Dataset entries
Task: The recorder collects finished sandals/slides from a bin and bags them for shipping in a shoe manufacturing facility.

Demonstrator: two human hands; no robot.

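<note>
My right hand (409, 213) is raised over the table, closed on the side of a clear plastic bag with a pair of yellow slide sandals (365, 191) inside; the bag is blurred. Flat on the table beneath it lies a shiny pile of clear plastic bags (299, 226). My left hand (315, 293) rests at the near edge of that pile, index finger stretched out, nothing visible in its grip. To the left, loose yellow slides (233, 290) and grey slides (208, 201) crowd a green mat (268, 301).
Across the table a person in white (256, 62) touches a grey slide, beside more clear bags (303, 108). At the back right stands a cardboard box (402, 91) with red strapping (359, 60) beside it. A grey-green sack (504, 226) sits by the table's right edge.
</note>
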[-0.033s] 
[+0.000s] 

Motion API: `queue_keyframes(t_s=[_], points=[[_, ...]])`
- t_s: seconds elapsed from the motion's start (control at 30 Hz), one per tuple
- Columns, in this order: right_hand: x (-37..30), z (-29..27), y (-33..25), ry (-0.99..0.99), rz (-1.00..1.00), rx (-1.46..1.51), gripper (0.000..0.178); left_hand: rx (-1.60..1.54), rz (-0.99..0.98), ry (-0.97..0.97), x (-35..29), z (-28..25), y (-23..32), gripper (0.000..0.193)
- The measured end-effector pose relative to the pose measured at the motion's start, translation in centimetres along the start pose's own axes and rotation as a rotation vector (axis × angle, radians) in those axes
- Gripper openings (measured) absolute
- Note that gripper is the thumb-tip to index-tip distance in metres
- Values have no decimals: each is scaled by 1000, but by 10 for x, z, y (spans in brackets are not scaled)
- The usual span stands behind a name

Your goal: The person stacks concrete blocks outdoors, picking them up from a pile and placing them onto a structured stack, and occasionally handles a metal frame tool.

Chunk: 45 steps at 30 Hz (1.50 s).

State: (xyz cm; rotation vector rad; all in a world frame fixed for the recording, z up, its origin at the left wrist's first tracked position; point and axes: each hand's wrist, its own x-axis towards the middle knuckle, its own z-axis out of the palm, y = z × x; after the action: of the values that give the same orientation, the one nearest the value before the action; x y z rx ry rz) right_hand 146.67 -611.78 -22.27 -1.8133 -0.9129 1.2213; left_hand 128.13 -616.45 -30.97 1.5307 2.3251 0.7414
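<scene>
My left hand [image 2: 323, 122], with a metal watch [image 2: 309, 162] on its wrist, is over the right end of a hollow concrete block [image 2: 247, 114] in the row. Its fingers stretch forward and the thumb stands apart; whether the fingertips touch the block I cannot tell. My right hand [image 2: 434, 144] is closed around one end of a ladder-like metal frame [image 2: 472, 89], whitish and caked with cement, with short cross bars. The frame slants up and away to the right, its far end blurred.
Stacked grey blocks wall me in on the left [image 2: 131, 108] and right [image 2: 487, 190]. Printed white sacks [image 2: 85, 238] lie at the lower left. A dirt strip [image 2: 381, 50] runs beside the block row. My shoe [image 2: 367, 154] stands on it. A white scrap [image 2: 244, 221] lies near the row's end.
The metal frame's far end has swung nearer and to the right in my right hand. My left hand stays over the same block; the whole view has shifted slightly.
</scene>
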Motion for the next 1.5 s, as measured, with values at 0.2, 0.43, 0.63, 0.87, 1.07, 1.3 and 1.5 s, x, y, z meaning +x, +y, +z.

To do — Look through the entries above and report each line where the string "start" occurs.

Expected answer —
- t_s: seconds elapsed from the motion's start (control at 30 Hz), one per tuple
- The measured end-effector pose relative to the pose measured at the motion's start, translation in centimetres along the start pose's own axes and rotation as a rotation vector (axis × angle, radians) in those axes

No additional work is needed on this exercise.